The graph of latency for this bidder shows a plateau that (artificially) stops paralleling the request rate at peak times, and a corresponding drop in the fraction of responses that contain a bid.
We recommend combining the "error on overload" with the "no-bid on overload" approach, in the following way:
- Over-provision the front-ends and set them to error on overload, to help maximize the number of connections they can respond to in some form.
- When erroring on overload, the front-end machines can use a canned "no-bid" response, and do not need to parse the request at all.
- Implement health-checking of the backends, such that if none have sufficient capacity available, they return a "no-bid" response.
This allows some overload to be absorbed and gives the backends a chance to respond to exactly as many requests as they can handle. You can think of this as "no-bid on overload" with front-end machines falling back to "error on overload" when request counts are significantly higher than expected.
If you have a "respond to everything" bidder, consider transforming it into an "error on overload" bidder by tuning connection behavior so it in effect refuses to be overloaded. While this causes more errors to be returned, it reduces timeouts and prevents the server from getting into a state where it cannot respond to any requests.
Respond to pings
Making sure your bidder can respond to ping requests, while not connection management per se, is surprisingly important for debugging. Google uses ping requests for sanity-checking and debugging of bidder status, connection close behavior, latency, and more. Ping requests take the following form:
BidRequest < id: "1234567890123456" is_test: true is_ping: true >
Keep in mind that, contrary to what you might expect, the ping request does not contain any adslots. And, as detailed above, you should not close the connection after responding to a ping request.

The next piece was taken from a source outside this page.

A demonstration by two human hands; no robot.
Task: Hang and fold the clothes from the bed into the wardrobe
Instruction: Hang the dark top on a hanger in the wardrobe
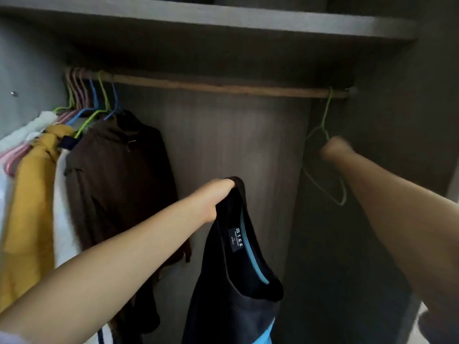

Another way to reduce network latency or variability is to peer with Google. Peering helps optimize the path traffic takes to get to your bidder. The connection endpoints stay the same, but the intermediate links change. See the Peering guide for details. The reason to think of peering as a best practice can be summarized as follows:
On the internet, transit links are chosen primarily through "hot-potato routing," which finds the closest link outside of our network that can get a packet to its destination, and routes the packet through that link. When traffic traverses a section of backbone owned by a provider with whom we have many peering connections, the chosen link is likely to be close to where the packet starts. Beyond that point we have no control of the route the packet follows to the bidder, so it may be bounced to other autonomous systems (networks) along the way.
In contrast, when a direct peering agreement is in place, packets are always sent along a peering link. No matter where the packet originates, it traverses links that Google owns or leases until it reaches the shared peering point, which should be close to the bidder location. The reverse trip begins with a short hop to the Google network and remains on the Google network the rest of the way. Keeping most of the trip on Google-managed infrastructure ensures that the packet takes a low-latency route, and avoids much potential variability.